MetaCell zoo

MetaCell zoo#

ov.single.MetaCell ships seven backend partitioners behind a single API. Each method has a different algorithmic philosophy and a different trade-off between speed, scalability, and downstream-task quality.

This zoo gives each backend a dedicated notebook so you can see how its particular hyperparameters and outputs behave on the same dataset (mouse pancreas, Bastidas-Ponce et al. 2019), then a final comparison notebook that runs them all side-by-side and ranks them on purity, mcRigor score, and runtime.

Backend

Paper

Capabilities

Tutorial

seacells

Persad 2023 (Nat Biotech)

soft, latent

t_metacell_seacells

metaq

Li 2025 (Nat Comms)

soft, latent, codebook, out_of_sample, multimodal, streaming

t_metacell_metaq

supercell

Bilous 2022 (BMC Bioinformatics)

hierarchical

t_metacell_supercell

kmeans

(baseline)

latent, codebook, out_of_sample

t_metacell_kmeans

random

(honest baseline)

t_metacell_random

geosketch

Hie 2019 (Cell Systems)

out_of_sample

t_metacell_geosketch

mc2

Ben-Kiki 2022 (Genome Biology)

streaming

pip install metacells + method='mc2'

Side-by-side comparisont_metacell_compare.

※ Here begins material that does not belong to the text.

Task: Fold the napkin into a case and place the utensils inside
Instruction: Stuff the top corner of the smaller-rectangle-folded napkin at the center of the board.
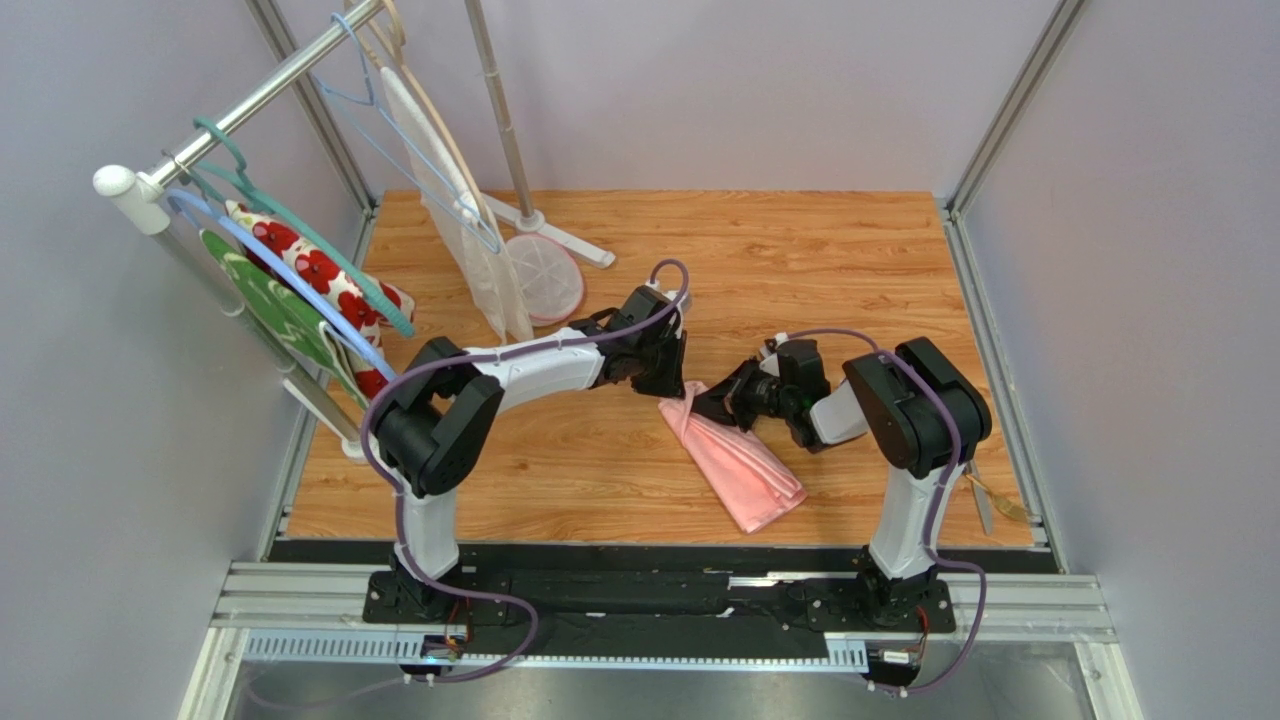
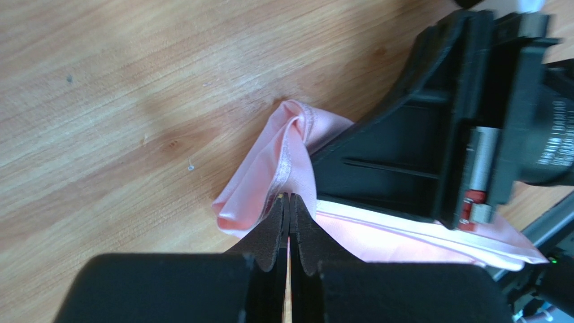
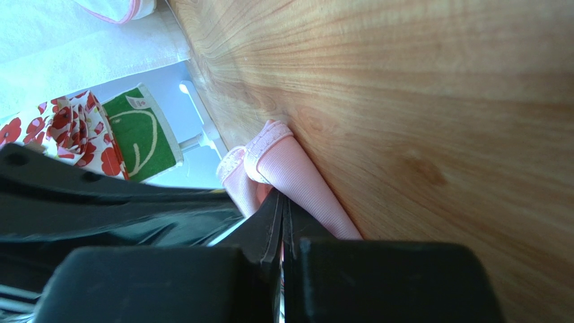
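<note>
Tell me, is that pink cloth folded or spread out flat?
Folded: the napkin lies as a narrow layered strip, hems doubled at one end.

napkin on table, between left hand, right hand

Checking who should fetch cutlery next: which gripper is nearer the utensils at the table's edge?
Right. The right gripper, pinching the napkin, is on the side of the utensils; the left gripper pinches that same end, farther off.
</note>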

Every per-backend notebook runs the same diagnostics (helpers live in ov.pl.* — the notebook cells stay short):

  • ov.pl.metacell_metrics(mc) — purity / separation / compactness with histograms.

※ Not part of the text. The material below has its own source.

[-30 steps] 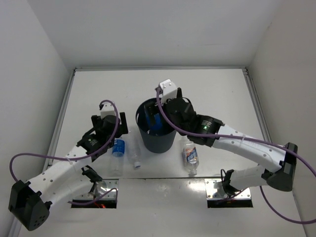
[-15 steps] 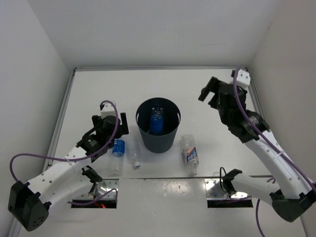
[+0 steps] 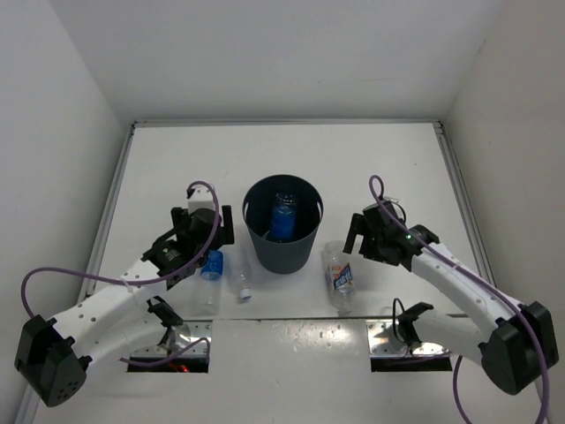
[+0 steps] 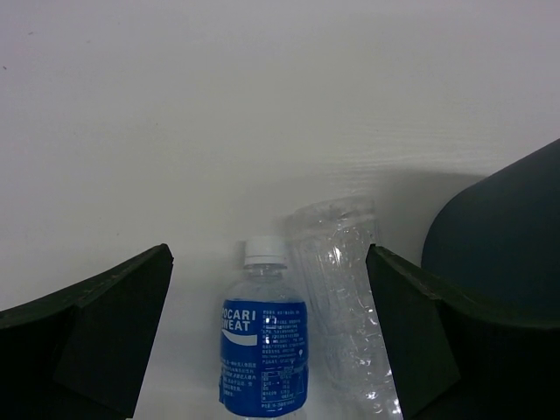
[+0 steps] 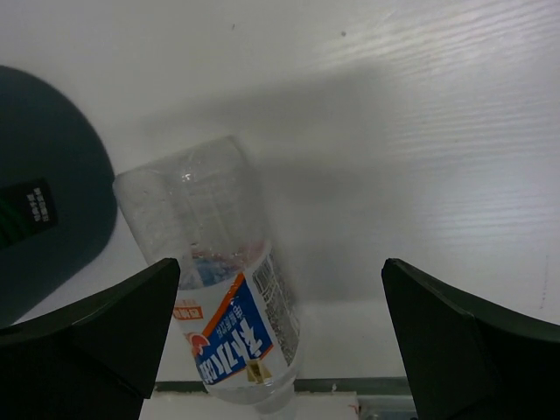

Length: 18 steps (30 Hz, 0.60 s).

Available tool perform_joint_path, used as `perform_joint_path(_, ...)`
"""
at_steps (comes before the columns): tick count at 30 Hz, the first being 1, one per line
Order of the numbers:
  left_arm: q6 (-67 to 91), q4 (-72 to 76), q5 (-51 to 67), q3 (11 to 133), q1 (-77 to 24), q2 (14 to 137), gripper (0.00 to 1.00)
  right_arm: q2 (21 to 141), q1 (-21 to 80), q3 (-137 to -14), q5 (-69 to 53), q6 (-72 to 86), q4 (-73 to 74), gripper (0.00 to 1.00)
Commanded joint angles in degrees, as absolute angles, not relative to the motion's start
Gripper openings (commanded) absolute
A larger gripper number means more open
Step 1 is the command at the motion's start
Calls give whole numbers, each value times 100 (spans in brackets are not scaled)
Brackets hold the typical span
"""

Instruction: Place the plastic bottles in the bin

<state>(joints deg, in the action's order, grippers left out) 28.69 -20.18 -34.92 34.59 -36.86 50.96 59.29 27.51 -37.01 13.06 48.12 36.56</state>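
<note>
Right gripper [image 3: 355, 240] swings in from the table's [image 3: 265, 159] far right corner, wide over the white-and-red bottle [image 3: 340, 278] by the bin [image 3: 282, 254]; left gripper [image 3: 219, 237] gapes over the blue-labelled bottle [image 3: 211, 265] towards the near edge; another bottle [image 3: 282, 219] sits binned.

Top view: bright, even, diffuse light from above. White bench [image 3: 177, 159] & walls [image 3: 53, 106] near wash-out; shadows faint, soft-edged. Bin [image 3: 282, 256] interior darker, esp. its 6 o'clock wall.

L wrist view: dimmer, greyish cast. Soft shadow on bench at 3 o'clock by bin. Blue-labelled bottle [image 4: 262, 354] label sharp, legible. Left end effector [image 4: 267, 258] near-black, no surface detail, at 7 & 5 o'clock.

R wrist view: streaky sheen on bench at 1–2 o'clock. Broad soft shadow at centre behind white-and-red-labelled bottle [image 5: 223, 306]; label slightly soft at 6 o'clock. Right end effector [image 5: 280, 262] dark, flat.
</note>
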Motion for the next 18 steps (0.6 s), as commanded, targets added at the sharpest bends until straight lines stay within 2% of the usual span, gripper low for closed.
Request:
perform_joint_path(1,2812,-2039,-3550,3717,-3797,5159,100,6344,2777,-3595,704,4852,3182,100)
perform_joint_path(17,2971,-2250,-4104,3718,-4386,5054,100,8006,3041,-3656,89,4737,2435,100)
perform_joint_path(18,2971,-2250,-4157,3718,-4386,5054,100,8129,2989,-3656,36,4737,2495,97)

  • mc.check_rigor() + ov.pl.rigor_scatter(rep) — mcRigor validator.

  • UMAP with metacell centroids overlaid — ov.pl.embedding + a 3-line scatter.

  • ov.pl.metacell_purity_box(mc) — per-celltype boxplot.

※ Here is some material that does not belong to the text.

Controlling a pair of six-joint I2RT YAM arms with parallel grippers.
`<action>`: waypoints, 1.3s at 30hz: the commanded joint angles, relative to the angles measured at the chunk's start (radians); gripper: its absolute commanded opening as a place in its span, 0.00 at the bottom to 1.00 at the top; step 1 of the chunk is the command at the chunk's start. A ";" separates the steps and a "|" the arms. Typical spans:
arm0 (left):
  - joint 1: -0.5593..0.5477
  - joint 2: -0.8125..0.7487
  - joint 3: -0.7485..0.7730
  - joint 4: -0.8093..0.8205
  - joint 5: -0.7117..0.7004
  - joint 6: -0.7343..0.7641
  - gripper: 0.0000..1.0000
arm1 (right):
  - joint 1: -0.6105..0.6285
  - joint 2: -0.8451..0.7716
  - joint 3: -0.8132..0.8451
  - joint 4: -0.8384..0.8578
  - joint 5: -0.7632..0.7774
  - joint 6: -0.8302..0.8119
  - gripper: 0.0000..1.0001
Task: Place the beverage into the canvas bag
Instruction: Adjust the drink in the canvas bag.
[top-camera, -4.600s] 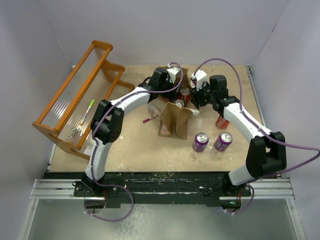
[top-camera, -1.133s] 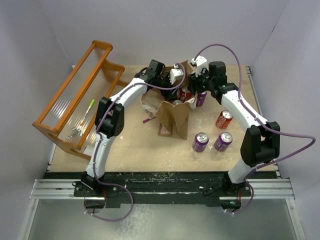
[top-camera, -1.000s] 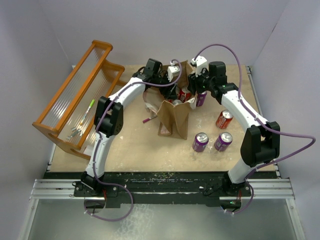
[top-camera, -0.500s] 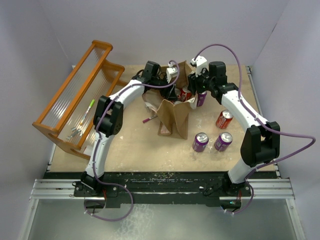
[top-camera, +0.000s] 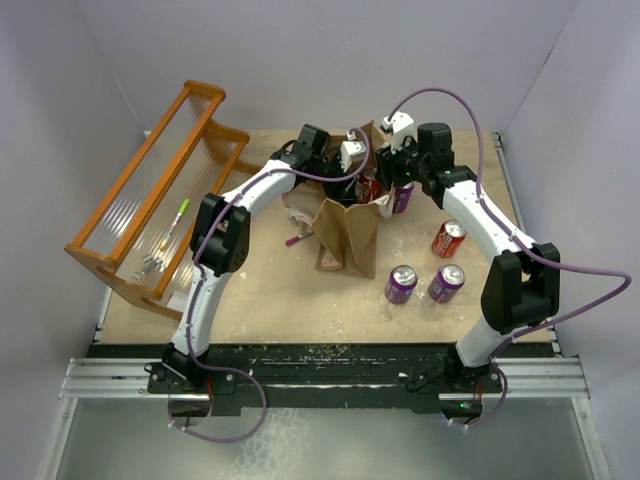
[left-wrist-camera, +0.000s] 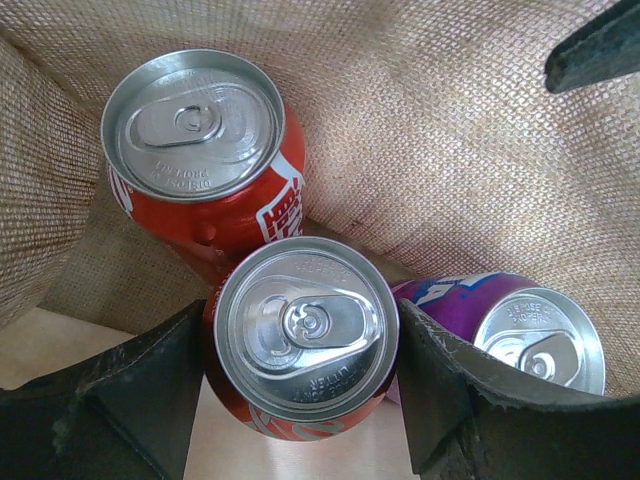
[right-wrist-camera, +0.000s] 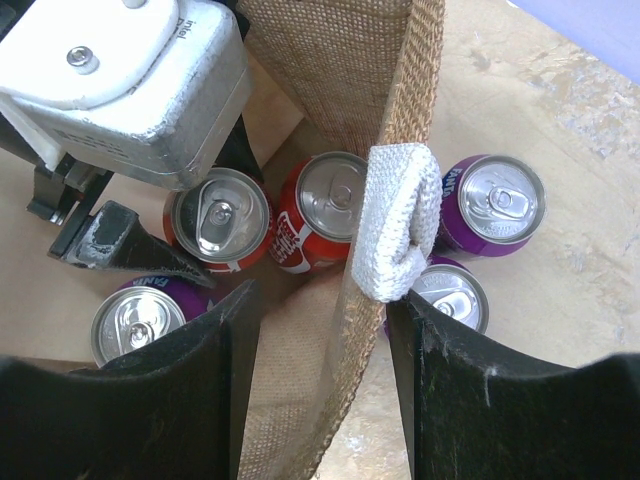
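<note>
Finds left gripper (left-wrist-camera: 300, 338) nudged slightly rightward, still clamped on red can (left-wrist-camera: 300, 320) at lower centre inside canvas bag (left-wrist-camera: 450, 150), and right gripper (right-wrist-camera: 320, 300) spread astride bag rim; judges only release outstanding.

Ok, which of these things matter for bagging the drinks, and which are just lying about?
Job: bag, red can in the left claw, right claw straddling the bag's rim, loose cans outside it.
Lying about: orange rack, pens on it, small pink thing beside the bag.
</note>
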 joint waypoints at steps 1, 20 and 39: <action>0.018 -0.033 0.036 -0.026 -0.054 0.059 0.46 | -0.007 -0.015 0.008 0.015 -0.001 -0.017 0.55; 0.016 -0.181 0.074 -0.070 -0.099 0.032 0.87 | -0.007 -0.032 0.013 0.018 -0.019 -0.028 0.55; 0.086 -0.482 -0.079 -0.051 -0.325 0.013 0.99 | -0.007 -0.015 0.110 -0.072 -0.056 -0.068 0.67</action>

  • A metacell-level UMAP built via the standard ov.pp.preprocess → PCA → UMAP loop on the aggregated AnnData.

  • ov.single.find_markers + ov.pl.markers_dotplot — top markers per celltype.

Plus one backend-specific section per method (ov.pl.metacell_soft_heatmap for SEACells; ov.pl.metacell_codebook_umap + mc.assign_new_cells for MetaQ; mc.fit_multi_gamma for SuperCell; etc.).

Which one should I use?#

Task

Recommended

UMAP / Leiden / quick visualisation

kmeans or geosketch (cheap, ~as good)

Differential expression / cell–cell communication / GRN inference

seacells or metaq (proper aggregation)

Atlas-style workflow with new samples arriving over time

metaq (closed-form out-of-sample via encoder + codebook)

Multi-million cell dataset

metaq (linear-time) or mc2 (divide-and-conquer)

“Is my metacell pipeline even worth it?” sanity check

random (lower bound)

All seven backends write a unified AnnData schema (obs['metacell_id'], obs['metacell_conf'], optional obsm['X_metacell'] and obsm['metacell_soft'], uns['metacell']), so downstream tools (CellPhoneDB, SCENIC, pseudobulk DE) consume any of them without an if backend == ... branch.